9 Employee Benefit Plans

Retirement Plans Beginning January 1, 2009, Progressive has a defined contribution pension plan which covers all United States employees who are 18 years or older and have been employed with the company for at least 30 days. Progressive will match up to a maximum of 6% of the employee’s eligible compensation contributed to the plan. Company matching contributions could be invested by a participant in any of the investments available under the plan. Company matching contributions were $60.7 million in 2009.

Prior to January 1, 2009, Progressive had a two-tiered Retirement Security Program. The first tier was a defined contribution pension plan covering all employees who met requirements as to age and length of service. Company contributions varied from 1% to 5% of annual eligible compensation up to the Social Security wage base, based on years of eligible service and could be invested by a participant in any of the investments available under the plan. Company contributions were $25.5 million in 2008 and $22.5 million in 2007.

The second tier was a long-term savings plan under which Progressive matched, up to a maximum of 3%, of the employee’s eligible compensation, amounts contributed to the plan by an employee. Company matching contributions could be invested by a participant in any of the investments available under the plan. Company matching contributions were $30.9 million in 2008 and $29.3 million in 2007.

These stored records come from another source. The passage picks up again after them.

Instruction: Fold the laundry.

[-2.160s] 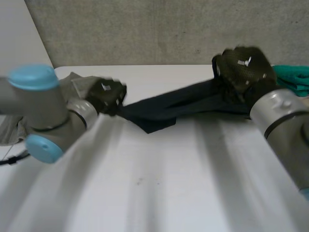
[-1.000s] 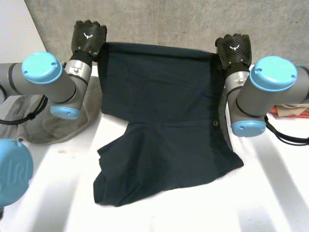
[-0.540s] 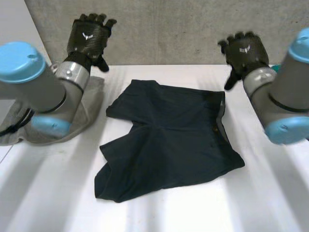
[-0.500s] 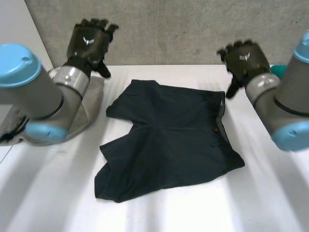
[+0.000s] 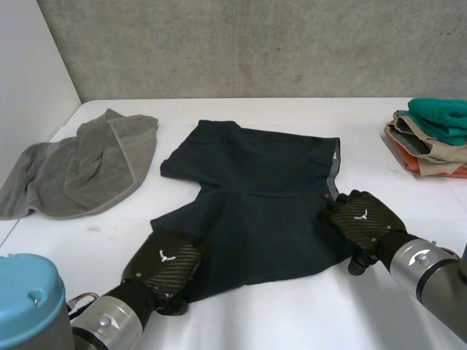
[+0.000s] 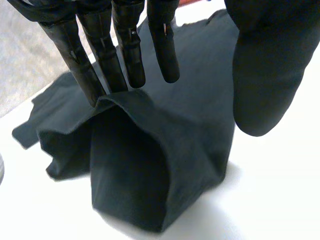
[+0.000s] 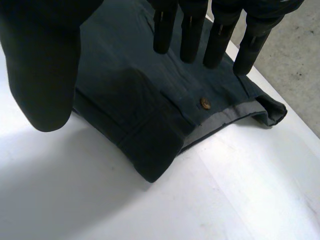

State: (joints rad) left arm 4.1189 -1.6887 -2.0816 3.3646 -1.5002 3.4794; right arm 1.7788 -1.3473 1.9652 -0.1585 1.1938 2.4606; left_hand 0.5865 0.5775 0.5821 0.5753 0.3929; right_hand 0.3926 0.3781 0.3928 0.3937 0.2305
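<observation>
Dark navy shorts [image 5: 255, 197] lie spread in the middle of the white bench [image 5: 292, 313]. The left robot hand [image 5: 164, 268] is at their near left corner, fingers straight and thumb apart, fingertips at a raised fold. The right robot hand [image 5: 361, 220] hovers open over the near right corner beside the button. A grey towel [image 5: 80, 164] lies well left; a stack of folded clothes [image 5: 434, 135] sits far right.
</observation>
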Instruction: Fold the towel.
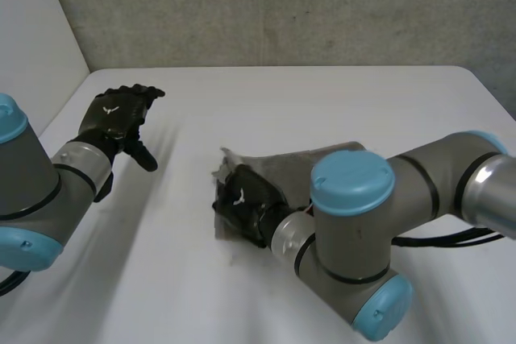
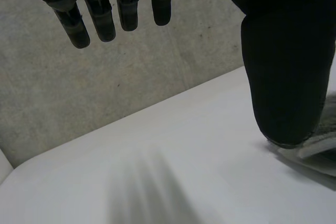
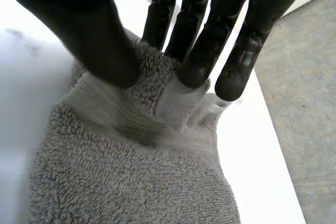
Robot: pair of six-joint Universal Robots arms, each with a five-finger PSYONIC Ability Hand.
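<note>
White table (image 1: 322, 102) surface, backed by a grey speckled wall (image 1: 282, 6) on the far side and a plain pale wall to my left.

Item 1, towel (image 1: 298, 165): grey terry cloth, lying on the table in front of my right arm, towards the middle of the table. It is bunched rather than flat, with part of it hidden under my right forearm in the head view.

Item 2, right hand (image 1: 246, 203): it sits on the towel's end nearest the middle of the table. In the right wrist view my thumb (image 3: 89, 24) and fingers (image 3: 199, 51) are pressed down into the cloth, and the towel's woven hem band is gathered up between them. The fingers are nearly straight, closing against the thumb, so the hand has the towel in a pinch at its hem. This appears to be close to a corner, though the bunching keeps me from confirming which one.

Item 3, left hand (image 1: 121, 114): raised over the left side of the table, well apart from the towel. Fingers are extended and relaxed, the thumb spread away from them, and nothing is held. In the left wrist view a small part of the towel lies just beyond my thumb tip, on the table.
</note>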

Postemployment Benefits Progressive provides various postemployment benefits to former or inactive employees who meet eligibility requirements, their beneficiaries, and covered dependents. Postemployment benefits include salary continuation and disability-related benefits, including workers’ compensation, and, if elected, continuation of health-care benefits for specified limited periods. The liability for these benefits was $23.9 million at December 31, 2009, compared to $25.9 million in 2008.

Postretirement Benefits We provide postretirement health and life insurance benefits to all employees who met requirements as to age and length of service at December 31, 1988. There are approximately 100 people in this program. Our funding policy for the benefits is to fund these benefits by contributing annually to a 501(c)(4) trust the maximum amount that can be deducted for federal income tax purposes.

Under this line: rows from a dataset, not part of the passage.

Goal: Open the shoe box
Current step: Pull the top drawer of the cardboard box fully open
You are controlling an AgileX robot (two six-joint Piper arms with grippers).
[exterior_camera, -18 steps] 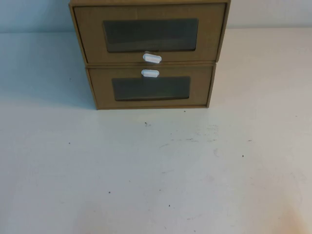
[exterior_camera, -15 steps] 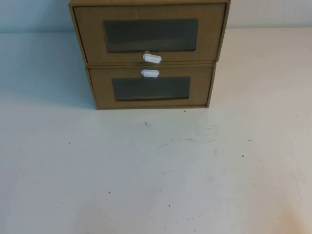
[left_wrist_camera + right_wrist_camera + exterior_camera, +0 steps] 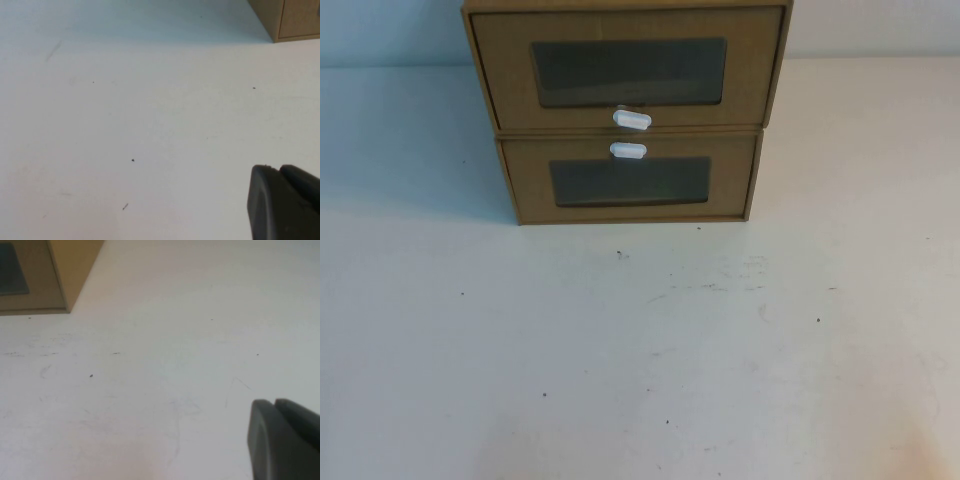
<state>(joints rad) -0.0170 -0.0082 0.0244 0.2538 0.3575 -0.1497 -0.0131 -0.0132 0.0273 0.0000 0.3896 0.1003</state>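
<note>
Left wrist view: left end effector [image 3: 277, 170] clenched, empty, low over the near desk [image 3: 640, 360]. Right wrist view: right end effector [image 3: 274, 404] likewise clenched and empty, on the other side. Neither within the high view. Farther back, at the desk's far edge — two stacked shoe boxes [image 3: 625, 130], fronts closed, white handles [image 3: 632, 119] untouched. Judged as pre-approach; opening not yet begun. Needed next: releasing one end effector, reaching a handle — then pulling nearward.

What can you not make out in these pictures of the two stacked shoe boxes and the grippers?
- High view: top of the upper box, cut off by the frame edge.
- High view: contents of that and the lower box, hidden behind dark windows.
- Wrist views: left gripper and right gripper, each above the table, mostly cut off at the frame corner.
</note>
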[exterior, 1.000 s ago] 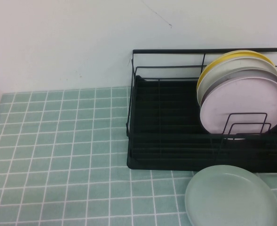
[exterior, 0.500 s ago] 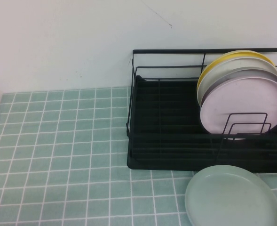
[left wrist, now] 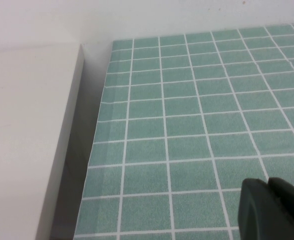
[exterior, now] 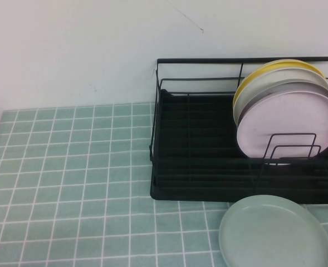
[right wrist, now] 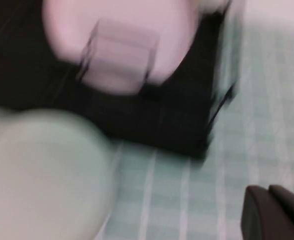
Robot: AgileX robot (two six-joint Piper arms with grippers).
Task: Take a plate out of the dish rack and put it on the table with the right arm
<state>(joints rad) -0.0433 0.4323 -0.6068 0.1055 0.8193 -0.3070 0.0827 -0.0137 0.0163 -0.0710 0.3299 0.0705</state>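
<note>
The mint-green plate (exterior: 275, 232) lies flat on the table (exterior: 69, 183) just in front of the dish rack (exterior: 208, 161); it also shows in the right wrist view (right wrist: 42, 175). The black wire rack holds several upright plates at its right end, a pale pink plate (exterior: 289, 125) in front. My right gripper (right wrist: 267, 189) is shut and empty, over the cloth beside the plate and the rack's corner (right wrist: 206, 130). My left gripper (left wrist: 267, 181) is shut and empty over the cloth near the table's left edge. Neither arm shows in the high view.
A yellow plate (exterior: 280, 67) and pale grey plates stand behind the pink one. A white wall rises behind the table. A white ledge (left wrist: 27, 140) borders the table's left edge. Open cloth lies left of the rack.
</note>
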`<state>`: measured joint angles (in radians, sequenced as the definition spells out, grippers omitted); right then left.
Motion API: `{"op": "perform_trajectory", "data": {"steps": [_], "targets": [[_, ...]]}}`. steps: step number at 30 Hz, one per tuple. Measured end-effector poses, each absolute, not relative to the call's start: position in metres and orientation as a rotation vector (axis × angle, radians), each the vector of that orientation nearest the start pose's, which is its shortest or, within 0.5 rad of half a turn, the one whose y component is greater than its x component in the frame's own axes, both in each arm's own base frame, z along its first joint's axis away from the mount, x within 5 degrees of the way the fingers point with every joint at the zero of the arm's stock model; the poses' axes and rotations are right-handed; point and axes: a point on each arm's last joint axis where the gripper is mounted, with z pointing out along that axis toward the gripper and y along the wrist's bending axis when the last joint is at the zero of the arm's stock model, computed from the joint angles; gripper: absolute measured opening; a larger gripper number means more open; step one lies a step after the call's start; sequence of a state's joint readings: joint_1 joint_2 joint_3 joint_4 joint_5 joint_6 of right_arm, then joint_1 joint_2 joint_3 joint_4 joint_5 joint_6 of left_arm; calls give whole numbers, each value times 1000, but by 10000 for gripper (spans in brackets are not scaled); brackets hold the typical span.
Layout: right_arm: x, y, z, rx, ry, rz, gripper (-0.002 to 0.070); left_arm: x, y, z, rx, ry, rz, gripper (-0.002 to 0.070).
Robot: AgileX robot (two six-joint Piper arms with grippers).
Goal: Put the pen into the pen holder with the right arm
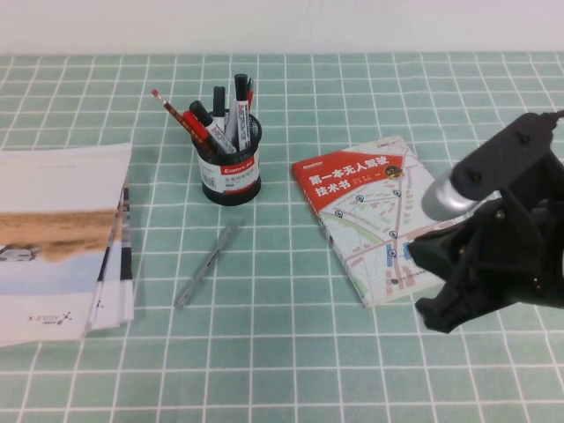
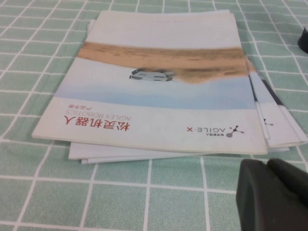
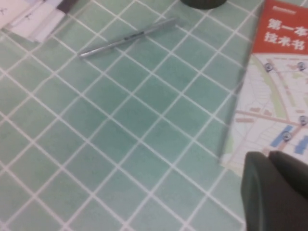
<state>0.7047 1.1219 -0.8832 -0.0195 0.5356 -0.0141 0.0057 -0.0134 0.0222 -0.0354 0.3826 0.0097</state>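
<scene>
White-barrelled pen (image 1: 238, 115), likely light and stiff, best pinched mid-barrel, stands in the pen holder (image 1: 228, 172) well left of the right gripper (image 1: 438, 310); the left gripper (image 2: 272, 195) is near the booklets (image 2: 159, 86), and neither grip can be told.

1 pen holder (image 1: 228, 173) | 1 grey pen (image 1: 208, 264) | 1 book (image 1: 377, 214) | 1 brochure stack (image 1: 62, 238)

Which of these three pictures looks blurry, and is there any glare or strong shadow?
High view: even, soft light, only faint shadows beside the pen holder and book; the right gripper sits over the book's corner. Left wrist view: brochures sharp, left gripper a soft dark blob by the frame's edge. Right wrist view: softest; the grey pen and right gripper look smeared. No glare.
</scene>
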Motion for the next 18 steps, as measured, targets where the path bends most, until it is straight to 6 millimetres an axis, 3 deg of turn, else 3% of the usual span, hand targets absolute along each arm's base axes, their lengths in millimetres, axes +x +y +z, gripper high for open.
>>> {"op": "perform_trajectory", "data": {"steps": [4, 7, 14, 18], "targets": [[178, 129, 312, -730, 2059, 311, -19, 52, -1, 172, -18, 1875, -24, -4], [169, 101, 290, -618, 1993, 285, -19, 52, -1, 172, -18, 1875, -24, -4], [120, 36, 217, -330, 1924, 158, -19, 52, -1, 172, -18, 1875, -24, -4], [92, 17, 187, -200, 1851, 109, -19, 52, -1, 172, -18, 1875, -24, -4]]}}
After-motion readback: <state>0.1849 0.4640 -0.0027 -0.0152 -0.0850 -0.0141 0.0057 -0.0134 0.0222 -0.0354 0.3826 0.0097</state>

Incentive Compensation Plans – Employees Our incentive compensation includes both non-equity incentive plans (cash) and equity incentive plans (stock-based). The cash incentive compensation includes a cash bonus program for a limited number of senior executives and Gainsharing programs for other employees; the bases of these programs are similar in nature. The stock-based incentive compensation plans provide for the granting of restricted stock awards to key members of management. Prior to 2003, we granted non-qualified stock options as stock-based incentive compensation (see below). The amounts charged to income for the incentive compensation plans for the years ended December 31 were:

(millions)   highlight year2009   2008   2007
Cash $ 120.4 $ 140.3 $ 126.2
Stock-based   40.3   34.5   26.5

Our 2003 Incentive Plan, which provides for the granting of stock-based awards, including restricted stock awards, to key employees of Progressive, has 18.7 million shares currently authorized, net of restricted stock awards cancelled; 4.8 million shares remain available for future awards. Our 1995 Incentive Plan has expired; however, awards made under that plan prior to its expiration are still in effect.

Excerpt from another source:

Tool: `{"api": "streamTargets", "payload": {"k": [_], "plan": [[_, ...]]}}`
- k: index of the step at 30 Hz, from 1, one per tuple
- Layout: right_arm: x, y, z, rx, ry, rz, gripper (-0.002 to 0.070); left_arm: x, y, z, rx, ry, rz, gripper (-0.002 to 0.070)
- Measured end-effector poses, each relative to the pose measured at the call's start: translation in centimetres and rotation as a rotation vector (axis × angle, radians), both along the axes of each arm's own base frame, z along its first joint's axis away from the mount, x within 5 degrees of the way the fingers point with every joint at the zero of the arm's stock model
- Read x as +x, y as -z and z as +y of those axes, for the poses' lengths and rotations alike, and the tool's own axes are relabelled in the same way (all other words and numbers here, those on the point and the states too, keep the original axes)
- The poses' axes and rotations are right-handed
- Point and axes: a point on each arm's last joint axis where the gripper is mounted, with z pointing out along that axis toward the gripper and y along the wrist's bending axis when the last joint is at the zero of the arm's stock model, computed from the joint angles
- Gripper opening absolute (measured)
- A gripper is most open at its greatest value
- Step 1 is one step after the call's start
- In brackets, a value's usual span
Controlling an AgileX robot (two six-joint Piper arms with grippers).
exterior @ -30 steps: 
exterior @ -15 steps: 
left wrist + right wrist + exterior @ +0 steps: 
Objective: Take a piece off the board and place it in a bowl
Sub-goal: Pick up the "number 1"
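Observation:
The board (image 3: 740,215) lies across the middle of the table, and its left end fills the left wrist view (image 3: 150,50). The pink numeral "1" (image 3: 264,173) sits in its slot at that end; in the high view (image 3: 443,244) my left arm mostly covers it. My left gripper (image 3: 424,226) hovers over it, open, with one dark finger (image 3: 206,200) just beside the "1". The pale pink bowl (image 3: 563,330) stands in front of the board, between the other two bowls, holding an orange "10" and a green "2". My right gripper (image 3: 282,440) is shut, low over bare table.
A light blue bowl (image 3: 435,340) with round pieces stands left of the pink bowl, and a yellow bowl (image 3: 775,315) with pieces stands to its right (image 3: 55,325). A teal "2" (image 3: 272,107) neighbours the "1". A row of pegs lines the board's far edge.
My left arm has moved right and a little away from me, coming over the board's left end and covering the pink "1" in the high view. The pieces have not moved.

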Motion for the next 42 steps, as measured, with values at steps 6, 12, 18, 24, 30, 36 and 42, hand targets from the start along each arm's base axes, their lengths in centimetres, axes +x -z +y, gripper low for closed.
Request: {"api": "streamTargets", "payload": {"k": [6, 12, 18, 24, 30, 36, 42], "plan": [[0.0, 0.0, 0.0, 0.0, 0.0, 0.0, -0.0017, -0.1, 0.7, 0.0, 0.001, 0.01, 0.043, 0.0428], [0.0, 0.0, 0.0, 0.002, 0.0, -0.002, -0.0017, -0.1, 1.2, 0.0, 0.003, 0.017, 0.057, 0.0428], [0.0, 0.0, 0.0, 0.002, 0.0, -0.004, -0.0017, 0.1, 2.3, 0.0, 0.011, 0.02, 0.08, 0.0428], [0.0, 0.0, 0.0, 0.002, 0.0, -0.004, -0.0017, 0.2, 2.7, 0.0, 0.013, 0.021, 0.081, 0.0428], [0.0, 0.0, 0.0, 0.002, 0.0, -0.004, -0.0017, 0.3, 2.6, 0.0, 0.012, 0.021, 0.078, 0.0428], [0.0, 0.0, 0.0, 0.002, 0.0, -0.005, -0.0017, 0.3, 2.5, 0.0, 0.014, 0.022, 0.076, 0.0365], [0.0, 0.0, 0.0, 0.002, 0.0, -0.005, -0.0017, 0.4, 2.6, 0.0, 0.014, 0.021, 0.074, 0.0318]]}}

In 2003, we began issuing restricted stock awards in lieu of stock options. The restricted stock awards are issued as either time-based or performance-based awards. The vesting period (i.e., requisite service period) must be a minimum of six months and one day. The time-based awards vest in equal installments upon the lapse of specified periods of time, typically three, four, and five years. The performance-based awards vest upon the achievement of predetermined performance goals. The performance-based awards are granted to approximately 40 executives and senior managers, in addition to their time-based awards, to provide additional compensation for achieving pre-established profitability and growth targets. Generally, the restricted stock awards are expensed pro rata over their respective vesting periods based on the market value of the awards at the time of grant. However, restricted stock awards granted in 2003 and 2004, that were deferred pursuant to our deferred compensation plan, are accounted for as liability awards, since distributions from the deferred compensation plan for these awards will be made in cash; accordingly, we record expense on a pro rata basis based on the current market value of common shares at the end of the reporting period.

Prior to 2003, we granted nonqualified stock options. These options became exercisable at various dates not earlier than six months after the date of grant, and remain exercisable for up to ten years from the date of the award. All remaining options outstanding vested on or before January 1, 2007 and will expire on or before December 31, 2011, if not exercised prior to that date. All options granted had an exercise price equal to the market value of the common shares on the date of grant. All option exercises are settled in Progressive common shares from either existing treasury shares or newly issued shares.

A summary of all employee restricted stock activity during the years ended December 31 follows:

  highlight year2009 2008 2007
Restricted Shares Number
of Shares
Weighted
Average
Grant Date
Fair Value
Number
of Shares
Weighted
Average
Grant Date
Fair Value
Number
of Shares
Weighted
Average
Grant Date
Fair Value
Beginning of year 8,260,696 $ 20.39 6,868,850 $ 22.33 6,232,522 $ 22.27
Add (deduct):                  
Granted 4,072,152   12.08 3,038,793   15.98 2,318,637   21.01
Vested (1,239,281)   23.14 (1,281,560)   19.98 (1,005,680)   18.80
Forfeited (479,551)   16.98 (365,387)   21.61 (676,629)   22.44
End of year 10,614,016 $ 17.04 8,260,696 $ 20.39 6,868,850 $ 22.33
Available, end of year1 4,753,038     8,424,255     11,287,225    

1) Represents shares available under the 2003 Incentive Plan. On January 1, 2010, 1,277,147 restricted stock awards vested with an aggregate fair value of $29.4 million.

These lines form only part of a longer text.